4. Invesco WilderHill Clean Energy ETF (PBW)
PBW equal-weights its holdings. That means small caps get the same say as giants. The fund has produced wild winners and ugly losers over the years. Best for satellite positions, not core holdings. Treat it like a spice, not the main dish.
5. Mirae Asset ESG Sector Leaders Fund
Another Indian option. It picks one ESG leader per sector. Energy gets one slot. The concentration is the trade-off you accept. Best for investors who want a curated, lower-overlap portfolio without owning the same names through three different funds.
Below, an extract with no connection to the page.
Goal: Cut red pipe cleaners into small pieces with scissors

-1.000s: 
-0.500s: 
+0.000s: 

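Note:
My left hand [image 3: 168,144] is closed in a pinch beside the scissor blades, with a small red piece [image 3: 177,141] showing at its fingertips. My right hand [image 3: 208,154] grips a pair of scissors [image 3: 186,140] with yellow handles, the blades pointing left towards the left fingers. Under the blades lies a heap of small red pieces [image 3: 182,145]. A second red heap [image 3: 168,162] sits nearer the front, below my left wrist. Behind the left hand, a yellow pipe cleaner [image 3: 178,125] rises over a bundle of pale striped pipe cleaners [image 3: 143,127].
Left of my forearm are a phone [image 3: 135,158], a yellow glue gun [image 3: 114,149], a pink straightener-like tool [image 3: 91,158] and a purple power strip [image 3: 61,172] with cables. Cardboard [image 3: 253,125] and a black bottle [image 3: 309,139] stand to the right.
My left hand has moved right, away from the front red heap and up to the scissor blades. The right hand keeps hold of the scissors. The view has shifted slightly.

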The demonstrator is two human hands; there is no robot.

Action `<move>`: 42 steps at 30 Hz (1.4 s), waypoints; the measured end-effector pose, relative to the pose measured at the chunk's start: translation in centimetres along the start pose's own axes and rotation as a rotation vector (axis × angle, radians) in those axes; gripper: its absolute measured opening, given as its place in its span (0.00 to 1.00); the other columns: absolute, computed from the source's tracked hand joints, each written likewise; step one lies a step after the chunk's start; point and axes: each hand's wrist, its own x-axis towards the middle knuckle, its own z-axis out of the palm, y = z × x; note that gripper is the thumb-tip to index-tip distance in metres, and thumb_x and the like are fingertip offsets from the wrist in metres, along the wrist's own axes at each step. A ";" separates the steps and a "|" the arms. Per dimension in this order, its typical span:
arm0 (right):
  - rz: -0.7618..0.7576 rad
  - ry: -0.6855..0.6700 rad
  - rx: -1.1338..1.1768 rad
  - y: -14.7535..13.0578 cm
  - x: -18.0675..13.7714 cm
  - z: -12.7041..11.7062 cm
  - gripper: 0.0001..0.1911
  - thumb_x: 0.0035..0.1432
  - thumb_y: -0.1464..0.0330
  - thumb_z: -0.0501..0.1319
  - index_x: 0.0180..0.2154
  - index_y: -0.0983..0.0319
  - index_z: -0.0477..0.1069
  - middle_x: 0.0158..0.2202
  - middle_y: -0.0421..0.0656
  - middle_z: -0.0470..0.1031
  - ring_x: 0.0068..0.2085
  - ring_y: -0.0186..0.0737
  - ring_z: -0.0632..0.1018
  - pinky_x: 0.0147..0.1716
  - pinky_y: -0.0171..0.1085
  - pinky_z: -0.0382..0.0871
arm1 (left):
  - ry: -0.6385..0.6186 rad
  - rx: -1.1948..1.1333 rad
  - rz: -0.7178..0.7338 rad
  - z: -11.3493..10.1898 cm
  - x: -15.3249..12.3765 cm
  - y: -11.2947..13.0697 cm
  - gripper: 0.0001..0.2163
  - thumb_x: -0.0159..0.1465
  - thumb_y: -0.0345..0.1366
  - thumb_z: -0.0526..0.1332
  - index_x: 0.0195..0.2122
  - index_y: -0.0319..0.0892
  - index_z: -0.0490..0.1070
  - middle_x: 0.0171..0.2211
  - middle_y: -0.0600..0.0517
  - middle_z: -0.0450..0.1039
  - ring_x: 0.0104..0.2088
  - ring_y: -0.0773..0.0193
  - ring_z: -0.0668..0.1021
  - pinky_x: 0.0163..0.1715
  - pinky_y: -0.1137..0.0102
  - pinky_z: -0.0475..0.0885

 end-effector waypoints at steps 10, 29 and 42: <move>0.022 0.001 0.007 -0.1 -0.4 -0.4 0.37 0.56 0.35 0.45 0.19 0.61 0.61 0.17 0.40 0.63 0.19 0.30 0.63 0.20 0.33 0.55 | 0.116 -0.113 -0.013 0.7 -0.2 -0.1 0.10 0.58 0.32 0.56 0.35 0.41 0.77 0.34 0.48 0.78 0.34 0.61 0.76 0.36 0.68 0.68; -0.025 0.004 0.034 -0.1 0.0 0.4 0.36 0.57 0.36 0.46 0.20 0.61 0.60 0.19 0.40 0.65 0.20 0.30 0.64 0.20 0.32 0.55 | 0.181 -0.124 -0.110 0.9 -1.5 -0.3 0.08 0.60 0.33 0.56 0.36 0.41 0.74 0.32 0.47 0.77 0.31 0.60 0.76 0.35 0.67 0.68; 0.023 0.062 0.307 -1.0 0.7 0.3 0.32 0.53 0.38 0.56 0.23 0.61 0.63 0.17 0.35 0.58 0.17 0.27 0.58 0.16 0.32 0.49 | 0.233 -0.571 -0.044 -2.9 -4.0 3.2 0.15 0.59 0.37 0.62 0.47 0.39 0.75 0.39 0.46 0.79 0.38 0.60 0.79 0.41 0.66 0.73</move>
6. KraneShares Global Carbon Strategy ETF (KRBN)
This one is different. It tracks carbon credit futures, not stocks. Carbon prices rise as governments tighten emissions caps. KRBN gives you exposure to that policy trend without picking individual companies. Best for investors who already own equity ETFs and want a non-correlated kicker that moves on regulation, not on quarterly earnings.
Comparison table for energy sector investments
| Fund | Type | Expense Ratio | Best For |
|---|---|---|---|
| ICLN | Global ETF | 0.41% | Core global exposure |
| SBI Magnum ESG | India active | 1.95% | Indian investors |
| QCLN | U.S. ETF | 0.58% | Growth seekers |
| PBW | U.S. ETF | 0.66% | Small-cap tilt |
| Mirae ESG Leaders | India active | 1.85% | Concentrated picks |
| KRBN | Carbon futures | 0.79% | Diversifier |
Common mistakes when picking clean energy funds
Investors burn money on three errors. Avoid them.
- Buying after a rally. Clean energy moved 200 percent in 2020. Many entered in 2021 and lost half. Use SIPs to spread your entry over 12 to 24 months.
- Confusing ESG with clean energy. An ESG fund may hold a bank or a software firm. A clean energy fund holds solar and wind names. Read the factsheet before you buy.
- Ignoring currency risk. A global ETF priced in dollars adds rupee-dollar swings to your return. Plan for it and do not panic on currency moves.
The verdict
If you want one fund, pick ICLN. The diversification handles the sector's mood swings. If you live in India and want rupee exposure, SBI Magnum Equity ESG plus a small ICLN allocation works well together. Hold for at least seven years. The energy transition is a decade-long story, not a quarterly trade. Check holdings every year and rebalance once a year. That is the whole job. Do not overthink it.
Avoid the temptation to chase the hot fund of the moment. Clean energy will have years where it lags the broader market by 30 percent. It will also have years where it doubles. Both are normal. Your edge is patience, not prediction.
Frequently asked questions
Are clean energy funds risky? Yes. They are concentrated in one sector and one theme. Limit them to 10 to 20 percent of your equity portfolio and pair with broad index funds.
Do these funds pay dividends? Most ETFs pay small quarterly dividends. Indian active funds may offer growth or income options. Pick growth for compounding over long horizons.
Frequently Asked Questions
- What is the best ESG fund for clean energy?
- ICLN (iShares Global Clean Energy ETF) is the best overall pick. It holds 100 plus companies across solar, wind, and hydrogen in 20 countries, with a low 0.41 percent expense ratio.
- Are clean energy ESG funds safe?
- They carry sector and theme risk. Returns swing more than a broad market index. Keep them to 10 to 20 percent of your equity portfolio and hold for at least seven years.
- Can Indian investors buy global clean energy ETFs?
- Yes. You can use the Liberalised Remittance Scheme through brokers offering U.S. stocks. Or pick an Indian ESG mutual fund like SBI Magnum Equity ESG for rupee exposure without currency conversion.
- What is the difference between ESG and clean energy funds?
- ESG funds screen all sectors for environmental, social, and governance scores. Clean energy funds focus only on renewables and grid technology companies. The two overlap but are not the same.